Sikap apatis terhadap lingkungan harus dihindari karena dampaknya dapat dirasakan oleh banyak orang. Oleh karena itu, edukasi dan partisipasi aktif generasi muda menjadi kunci utama untuk menciptakan lingkungan yang lebih baik dan berkelanjutan.
Tantangan Lingkungan dan Solusi Nyata di Tanah Laut
Penurunan kualitas lingkungan saat ini menjadi tantangan serius yang dihadapi, tidak terkecuali di Kabupaten Tanah Laut. Masalah seperti menurunnya kualitas udara hingga meningkatnya kerusakan alam di berbagai daerah memerlukan perhatian dan tindakan kolektif.
Bupati Rahmat Trianto menegaskan bahwa kepedulian lingkungan tidak boleh berhenti pada kegiatan seremonial semata. Ia mendorong agar setiap individu menjadikan kepedulian tersebut sebagai bagian dari kebiasaan sehari-hari, bukan hanya sekadar acara tahunan.
Sebagai langkah konkret, Pemerintah Kabupaten Tanah Laut juga meluncurkan Program Desa Menanam. Program ini merupakan bagian dari gerakan yang lebih luas untuk memperkuat kepedulian lingkungan dan penghijauan di wilayah pedesaan.
Lingkungan sebagai Tanggung Jawab Bersama
Konsep "kalau kita menjaga alam, maka alam akan menjaga kita" menjadi filosofi utama yang disampaikan Bupati Rahmat Trianto. Ia mengingatkan bahwa dengan merawat lingkungan, masyarakat akan terhindar dari berbagai bencana alam seperti banjir dan tanah longsor.
Menjaga bumi adalah tanggung jawab bersama, baik secara sosial maupun spiritual. Alam merupakan titipan Tuhan yang wajib dirawat dan dilestarikan oleh seluruh umat manusia.

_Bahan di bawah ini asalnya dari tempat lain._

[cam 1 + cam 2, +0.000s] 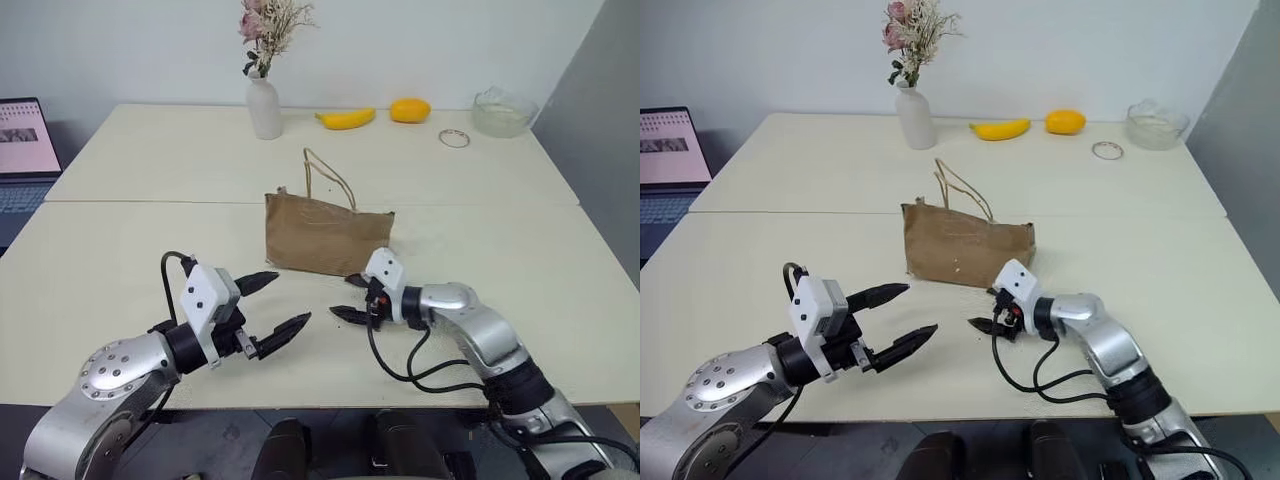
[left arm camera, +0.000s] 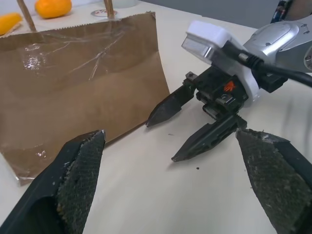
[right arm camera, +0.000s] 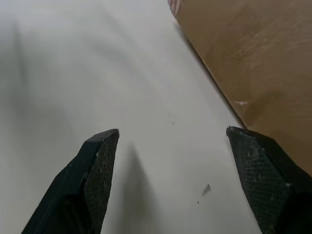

Oleh karena itu, penting bagi setiap elemen masyarakat untuk bersinergi dalam menjaga kelestarian lingkungan. Dari individu hingga komunitas, setiap tindakan kecil memiliki dampak besar dalam upaya menciptakan lingkungan yang sehat dan lestari untuk generasi mendatang.